*Recorded data*:

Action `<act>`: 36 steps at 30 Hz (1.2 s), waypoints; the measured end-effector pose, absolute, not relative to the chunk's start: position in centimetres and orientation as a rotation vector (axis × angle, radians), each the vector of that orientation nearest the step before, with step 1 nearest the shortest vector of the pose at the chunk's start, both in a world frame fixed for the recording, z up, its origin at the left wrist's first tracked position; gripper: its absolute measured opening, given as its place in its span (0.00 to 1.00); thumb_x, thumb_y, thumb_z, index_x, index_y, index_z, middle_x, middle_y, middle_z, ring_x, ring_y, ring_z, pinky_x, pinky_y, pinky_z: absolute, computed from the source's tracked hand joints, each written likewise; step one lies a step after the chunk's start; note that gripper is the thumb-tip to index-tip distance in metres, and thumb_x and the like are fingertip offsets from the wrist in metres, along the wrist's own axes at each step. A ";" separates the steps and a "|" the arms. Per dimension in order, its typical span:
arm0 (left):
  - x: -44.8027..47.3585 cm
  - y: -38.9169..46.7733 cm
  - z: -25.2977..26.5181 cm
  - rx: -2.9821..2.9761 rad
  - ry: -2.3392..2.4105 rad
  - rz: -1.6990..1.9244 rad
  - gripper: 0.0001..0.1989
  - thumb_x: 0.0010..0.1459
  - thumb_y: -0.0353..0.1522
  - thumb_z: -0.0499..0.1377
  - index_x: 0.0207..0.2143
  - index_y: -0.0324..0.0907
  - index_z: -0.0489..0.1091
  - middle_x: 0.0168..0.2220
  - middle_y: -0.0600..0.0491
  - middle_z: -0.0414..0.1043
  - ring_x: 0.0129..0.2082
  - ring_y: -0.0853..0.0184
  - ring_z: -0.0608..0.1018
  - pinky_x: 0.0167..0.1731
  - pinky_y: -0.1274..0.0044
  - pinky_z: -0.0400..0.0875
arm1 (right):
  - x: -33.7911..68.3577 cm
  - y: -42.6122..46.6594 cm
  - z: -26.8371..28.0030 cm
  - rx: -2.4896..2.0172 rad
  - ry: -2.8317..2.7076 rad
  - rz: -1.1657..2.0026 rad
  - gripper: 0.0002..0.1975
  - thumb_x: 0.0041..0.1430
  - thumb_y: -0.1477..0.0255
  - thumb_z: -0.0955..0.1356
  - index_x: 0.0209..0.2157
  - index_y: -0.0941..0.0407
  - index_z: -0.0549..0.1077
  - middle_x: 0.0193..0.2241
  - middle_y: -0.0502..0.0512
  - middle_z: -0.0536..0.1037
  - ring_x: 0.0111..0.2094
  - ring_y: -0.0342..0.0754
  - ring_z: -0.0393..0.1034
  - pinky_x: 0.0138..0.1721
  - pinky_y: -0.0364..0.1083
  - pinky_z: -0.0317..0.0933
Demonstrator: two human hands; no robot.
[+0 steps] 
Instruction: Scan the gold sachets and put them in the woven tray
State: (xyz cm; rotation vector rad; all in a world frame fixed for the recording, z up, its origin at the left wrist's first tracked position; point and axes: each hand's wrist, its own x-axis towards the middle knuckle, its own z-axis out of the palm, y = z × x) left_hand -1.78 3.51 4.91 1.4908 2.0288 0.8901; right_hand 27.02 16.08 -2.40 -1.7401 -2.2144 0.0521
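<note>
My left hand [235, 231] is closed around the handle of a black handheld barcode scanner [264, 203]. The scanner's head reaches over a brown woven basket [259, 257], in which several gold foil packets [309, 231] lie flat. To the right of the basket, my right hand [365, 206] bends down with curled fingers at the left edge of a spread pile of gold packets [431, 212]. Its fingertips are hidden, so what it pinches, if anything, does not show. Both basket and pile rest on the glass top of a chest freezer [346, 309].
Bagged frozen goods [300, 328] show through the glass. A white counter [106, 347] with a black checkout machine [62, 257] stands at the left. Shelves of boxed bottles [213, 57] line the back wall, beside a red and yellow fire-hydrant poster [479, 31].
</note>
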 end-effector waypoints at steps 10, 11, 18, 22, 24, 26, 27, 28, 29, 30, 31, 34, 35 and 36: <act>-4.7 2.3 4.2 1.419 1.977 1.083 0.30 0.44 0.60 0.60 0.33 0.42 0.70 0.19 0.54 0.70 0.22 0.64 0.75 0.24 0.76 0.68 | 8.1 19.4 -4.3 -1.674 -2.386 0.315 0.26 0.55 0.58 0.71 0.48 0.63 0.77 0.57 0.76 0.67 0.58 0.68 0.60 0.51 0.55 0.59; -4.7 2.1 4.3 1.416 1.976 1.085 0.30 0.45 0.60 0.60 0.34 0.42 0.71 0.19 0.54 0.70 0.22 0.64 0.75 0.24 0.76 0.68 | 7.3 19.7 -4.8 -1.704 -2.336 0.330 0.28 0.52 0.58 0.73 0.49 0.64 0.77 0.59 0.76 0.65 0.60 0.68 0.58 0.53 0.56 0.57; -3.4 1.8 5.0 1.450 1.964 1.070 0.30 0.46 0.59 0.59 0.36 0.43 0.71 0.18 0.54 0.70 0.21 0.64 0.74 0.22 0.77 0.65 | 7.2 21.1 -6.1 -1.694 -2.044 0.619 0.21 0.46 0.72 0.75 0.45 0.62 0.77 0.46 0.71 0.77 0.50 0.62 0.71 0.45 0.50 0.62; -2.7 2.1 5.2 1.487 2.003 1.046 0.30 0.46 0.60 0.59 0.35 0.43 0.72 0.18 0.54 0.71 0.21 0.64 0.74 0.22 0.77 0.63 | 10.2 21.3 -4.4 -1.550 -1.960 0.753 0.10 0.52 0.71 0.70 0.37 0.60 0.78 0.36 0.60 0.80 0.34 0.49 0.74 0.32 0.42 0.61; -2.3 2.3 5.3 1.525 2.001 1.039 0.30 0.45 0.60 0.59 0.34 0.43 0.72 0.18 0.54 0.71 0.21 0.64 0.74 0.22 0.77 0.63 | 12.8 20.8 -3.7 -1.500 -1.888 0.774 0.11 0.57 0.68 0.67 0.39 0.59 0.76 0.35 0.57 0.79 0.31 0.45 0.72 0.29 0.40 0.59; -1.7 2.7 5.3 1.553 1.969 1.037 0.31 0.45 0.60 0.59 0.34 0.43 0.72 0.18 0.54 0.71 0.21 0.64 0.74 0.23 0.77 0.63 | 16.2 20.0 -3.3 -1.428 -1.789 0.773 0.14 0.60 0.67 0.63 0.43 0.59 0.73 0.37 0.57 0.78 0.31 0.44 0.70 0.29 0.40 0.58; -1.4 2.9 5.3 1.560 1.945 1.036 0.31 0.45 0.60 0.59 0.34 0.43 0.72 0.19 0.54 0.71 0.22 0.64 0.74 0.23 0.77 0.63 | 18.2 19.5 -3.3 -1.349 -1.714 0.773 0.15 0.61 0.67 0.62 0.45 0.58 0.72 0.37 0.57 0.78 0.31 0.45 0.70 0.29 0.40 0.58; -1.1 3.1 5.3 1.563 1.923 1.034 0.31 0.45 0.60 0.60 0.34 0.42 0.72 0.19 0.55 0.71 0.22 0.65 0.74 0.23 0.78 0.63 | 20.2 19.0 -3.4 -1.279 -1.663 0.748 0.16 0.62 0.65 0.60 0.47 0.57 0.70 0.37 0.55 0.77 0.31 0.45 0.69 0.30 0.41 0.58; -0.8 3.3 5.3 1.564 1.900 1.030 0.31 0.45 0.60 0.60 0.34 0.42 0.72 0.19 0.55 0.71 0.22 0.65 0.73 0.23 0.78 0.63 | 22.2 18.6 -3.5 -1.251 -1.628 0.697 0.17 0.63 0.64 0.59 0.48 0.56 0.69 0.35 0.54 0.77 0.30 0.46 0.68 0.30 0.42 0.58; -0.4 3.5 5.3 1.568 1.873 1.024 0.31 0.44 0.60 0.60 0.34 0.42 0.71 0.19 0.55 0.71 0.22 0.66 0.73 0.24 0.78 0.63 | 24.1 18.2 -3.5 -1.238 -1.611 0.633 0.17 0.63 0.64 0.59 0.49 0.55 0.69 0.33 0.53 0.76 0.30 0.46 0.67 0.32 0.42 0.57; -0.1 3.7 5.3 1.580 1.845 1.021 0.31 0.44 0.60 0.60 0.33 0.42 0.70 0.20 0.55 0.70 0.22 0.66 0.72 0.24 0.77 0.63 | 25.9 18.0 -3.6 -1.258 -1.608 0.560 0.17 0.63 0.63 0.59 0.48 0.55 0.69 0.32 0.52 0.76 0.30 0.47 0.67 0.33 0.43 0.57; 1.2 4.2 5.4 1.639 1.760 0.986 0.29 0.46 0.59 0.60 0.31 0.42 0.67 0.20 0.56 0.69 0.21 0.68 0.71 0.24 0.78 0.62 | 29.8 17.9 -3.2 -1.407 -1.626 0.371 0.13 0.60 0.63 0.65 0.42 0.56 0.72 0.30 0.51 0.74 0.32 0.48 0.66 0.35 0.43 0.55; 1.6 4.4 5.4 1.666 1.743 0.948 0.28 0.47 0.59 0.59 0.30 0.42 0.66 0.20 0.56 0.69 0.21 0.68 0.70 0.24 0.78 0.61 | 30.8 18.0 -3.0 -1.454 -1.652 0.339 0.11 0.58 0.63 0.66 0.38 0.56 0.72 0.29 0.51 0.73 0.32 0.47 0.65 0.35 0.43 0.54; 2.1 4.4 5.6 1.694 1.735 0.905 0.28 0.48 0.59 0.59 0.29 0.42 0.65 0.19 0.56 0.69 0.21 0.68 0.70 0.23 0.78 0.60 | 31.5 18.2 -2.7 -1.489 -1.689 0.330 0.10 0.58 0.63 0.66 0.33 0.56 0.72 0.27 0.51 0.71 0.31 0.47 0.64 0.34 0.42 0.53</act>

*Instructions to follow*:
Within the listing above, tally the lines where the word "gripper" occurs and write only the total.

*Reply*:
3